[PATCH v2] drm/xe/lnl: Apply Wa_22019338487

Belgaumkar, Vinay vinay.belgaumkar at intel.com
Fri Jun 14 22:40:45 UTC 2024


On 6/10/2024 1:13 PM, Rodrigo Vivi wrote:
> On Mon, Jun 10, 2024 at 11:52:31AM -0700, Vinay Belgaumkar wrote:
>> This WA requires us to limit media GT frequency requests to a certain
>> cap value during driver load. Freq limits are restored after load
>> completes, so perf will not be affected during normal operations.
>>
>> During normal driver operation, this WA requires dummy writes to media
>> offset 0x380D8C after every ~63 GGTT writes. This will ensure completion
>> of the LMEM writes originating from Gunit.
>>
>> During driver unload(before FLR), the WA requires that we set requested
>> frequency to the cap value again.
>>
>> Signed-off-by: Vinay Belgaumkar <vinay.belgaumkar at intel.com>
>> ---
>>   drivers/gpu/drm/xe/Makefile          |  2 +
>>   drivers/gpu/drm/xe/xe_device.c       | 10 ++++
>>   drivers/gpu/drm/xe/xe_ggtt.c         | 19 ++++++
>>   drivers/gpu/drm/xe/xe_ggtt_types.h   |  2 +
>>   drivers/gpu/drm/xe/xe_gsc.c          |  4 ++
>>   drivers/gpu/drm/xe/xe_gt.c           |  2 +
>>   drivers/gpu/drm/xe/xe_guc_pc.c       | 87 +++++++++++++++++++++++++++-
>>   drivers/gpu/drm/xe/xe_guc_pc.h       |  4 ++
>>   drivers/gpu/drm/xe/xe_guc_pc_types.h |  4 ++
>>   drivers/gpu/drm/xe/xe_wa_oob.rules   |  1 +
>>   10 files changed, 134 insertions(+), 1 deletion(-)
>>
>> diff --git a/drivers/gpu/drm/xe/Makefile b/drivers/gpu/drm/xe/Makefile
>> index 478acc94a71c..ab282070fedf 100644
>> --- a/drivers/gpu/drm/xe/Makefile
>> +++ b/drivers/gpu/drm/xe/Makefile
>> @@ -24,9 +24,11 @@ $(obj)/generated/%_wa_oob.c $(obj)/generated/%_wa_oob.h: $(obj)/xe_gen_wa_oob \
>>   	$(call cmd,wa_oob)
>>   
>>   uses_generated_oob := \
>> +	$(obj)/xe_ggtt.o \
>>   	$(obj)/xe_gsc.o \
>>   	$(obj)/xe_guc.o \
>>   	$(obj)/xe_guc_ads.o \
>> +	$(obj)/xe_guc_pc.o \
>>   	$(obj)/xe_migrate.o \
>>   	$(obj)/xe_ring_ops.o \
>>   	$(obj)/xe_vm.o \
>> diff --git a/drivers/gpu/drm/xe/xe_device.c b/drivers/gpu/drm/xe/xe_device.c
>> index 94dbfe5cf19c..6450cccb1771 100644
>> --- a/drivers/gpu/drm/xe/xe_device.c
>> +++ b/drivers/gpu/drm/xe/xe_device.c
>> @@ -37,6 +37,7 @@
>>   #include "xe_gt_printk.h"
>>   #include "xe_gt_sriov_vf.h"
>>   #include "xe_guc.h"
>> +#include "xe_guc_pc.h"
> does it make sense to introduce this dependency at the device level?
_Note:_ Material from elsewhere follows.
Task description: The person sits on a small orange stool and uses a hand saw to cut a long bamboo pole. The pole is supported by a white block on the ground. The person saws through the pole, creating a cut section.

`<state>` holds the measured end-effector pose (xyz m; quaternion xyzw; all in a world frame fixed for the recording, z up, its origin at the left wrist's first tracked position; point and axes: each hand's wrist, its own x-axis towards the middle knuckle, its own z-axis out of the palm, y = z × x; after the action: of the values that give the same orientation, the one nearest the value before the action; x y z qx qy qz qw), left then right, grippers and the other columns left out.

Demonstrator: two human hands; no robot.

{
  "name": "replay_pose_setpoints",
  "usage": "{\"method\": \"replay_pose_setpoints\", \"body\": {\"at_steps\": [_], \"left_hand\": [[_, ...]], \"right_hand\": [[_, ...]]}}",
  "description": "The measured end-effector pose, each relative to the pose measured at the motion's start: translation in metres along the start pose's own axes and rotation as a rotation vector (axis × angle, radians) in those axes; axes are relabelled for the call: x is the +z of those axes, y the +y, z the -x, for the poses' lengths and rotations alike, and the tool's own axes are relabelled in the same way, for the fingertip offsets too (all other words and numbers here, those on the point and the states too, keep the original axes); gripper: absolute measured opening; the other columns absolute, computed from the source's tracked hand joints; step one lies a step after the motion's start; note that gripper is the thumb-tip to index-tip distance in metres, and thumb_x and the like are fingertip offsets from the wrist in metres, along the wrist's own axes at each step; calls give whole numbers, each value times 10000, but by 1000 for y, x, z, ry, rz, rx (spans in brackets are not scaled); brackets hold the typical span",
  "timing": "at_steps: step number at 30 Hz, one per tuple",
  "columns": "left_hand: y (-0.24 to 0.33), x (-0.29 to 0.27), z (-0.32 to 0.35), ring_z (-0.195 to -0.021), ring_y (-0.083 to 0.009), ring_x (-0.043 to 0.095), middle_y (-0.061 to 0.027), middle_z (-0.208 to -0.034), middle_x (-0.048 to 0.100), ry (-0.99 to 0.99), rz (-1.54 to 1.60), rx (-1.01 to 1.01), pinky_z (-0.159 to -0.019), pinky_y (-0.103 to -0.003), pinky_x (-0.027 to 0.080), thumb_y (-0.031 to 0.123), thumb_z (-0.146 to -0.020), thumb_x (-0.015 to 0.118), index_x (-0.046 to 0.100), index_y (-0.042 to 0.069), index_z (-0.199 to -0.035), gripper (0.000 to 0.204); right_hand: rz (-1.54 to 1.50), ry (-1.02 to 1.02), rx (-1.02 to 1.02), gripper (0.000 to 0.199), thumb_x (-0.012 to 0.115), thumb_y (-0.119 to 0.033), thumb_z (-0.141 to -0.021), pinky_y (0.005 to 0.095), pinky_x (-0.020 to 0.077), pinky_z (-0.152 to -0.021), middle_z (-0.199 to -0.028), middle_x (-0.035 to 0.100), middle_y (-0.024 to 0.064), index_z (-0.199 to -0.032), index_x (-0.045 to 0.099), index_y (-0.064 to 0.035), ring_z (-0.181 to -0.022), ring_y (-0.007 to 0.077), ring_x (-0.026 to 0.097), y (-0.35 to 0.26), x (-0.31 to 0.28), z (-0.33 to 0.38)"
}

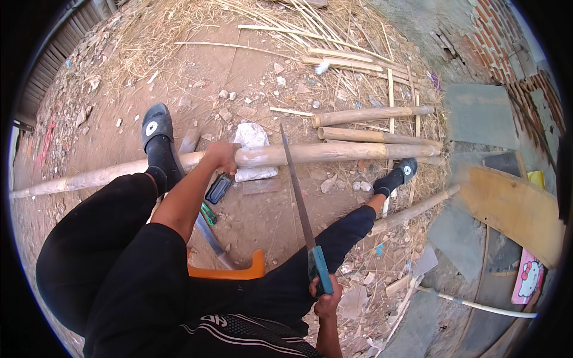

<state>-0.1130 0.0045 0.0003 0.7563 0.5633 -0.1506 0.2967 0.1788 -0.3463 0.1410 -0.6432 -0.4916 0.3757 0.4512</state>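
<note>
My left hand (221,157) is wrapped over a long bamboo pole (322,153), which lies across the ground from left to right. My right hand (327,298) grips the teal handle of a hand saw (302,210). The saw's long blade points away from me and crosses the pole to the right of my left hand; whether its teeth touch the bamboo, I cannot tell. Beneath the pole sits a white lump (252,136), which seems to prop it. Close under my left wrist lies a small dark, tray-like object (219,188).
Two shorter bamboo pieces (376,115) lie beyond the pole, near split strips (340,56) and straw. My sandalled feet (157,128) flank the work. An orange curved piece (256,265) and a green-handled tool (208,213) are close in. Boards (507,206) and a brick wall (501,42) stand right.
</note>
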Motion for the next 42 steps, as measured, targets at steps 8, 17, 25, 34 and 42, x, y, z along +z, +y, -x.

> or perhaps this should be part of the gt_idle which then, if using
> guc it calls there?
Ok, will add a wrapper in xe_gt.c instead.
>
>>   #include "xe_hwmon.h"
>>   #include "xe_irq.h"
>>   #include "xe_memirq.h"
>> @@ -50,6 +51,7 @@
>>   #include "xe_tile.h"
>>   #include "xe_ttm_stolen_mgr.h"
>>   #include "xe_ttm_sys_mgr.h"
>> +#include "xe_uc_fw.h"
>>   #include "xe_vm.h"
>>   #include "xe_vram.h"
>>   #include "xe_wait_user_fence.h"
>> @@ -668,6 +670,12 @@ int xe_device_probe(struct xe_device *xe)
>>   
>>   	xe_hwmon_register(xe);
>>   
>> +	/* Wa_22019338487: Restore GT/Media freq now if GSC is not being loaded. */
>> +	for_each_gt(gt, xe, id) {
>> +		if (!xe_uc_fw_is_available(&gt->uc.gsc.fw))
>> +			xe_guc_pc_wa_22019338487_end(&gt->uc.guc.pc);
>> +	}
> please move this to a function inside guc_pc...
> perhaps calling the function
> xe_guc_pc_sanitize_freq()
>
> But please keep the probe cleaning calling one component that makes sense.
>
> hmm... perhaps instead of guc_pc or gt_idle we should use uc_fw component,
> since we check uc_fw gsc availability to then call for the guc_pc sanitize?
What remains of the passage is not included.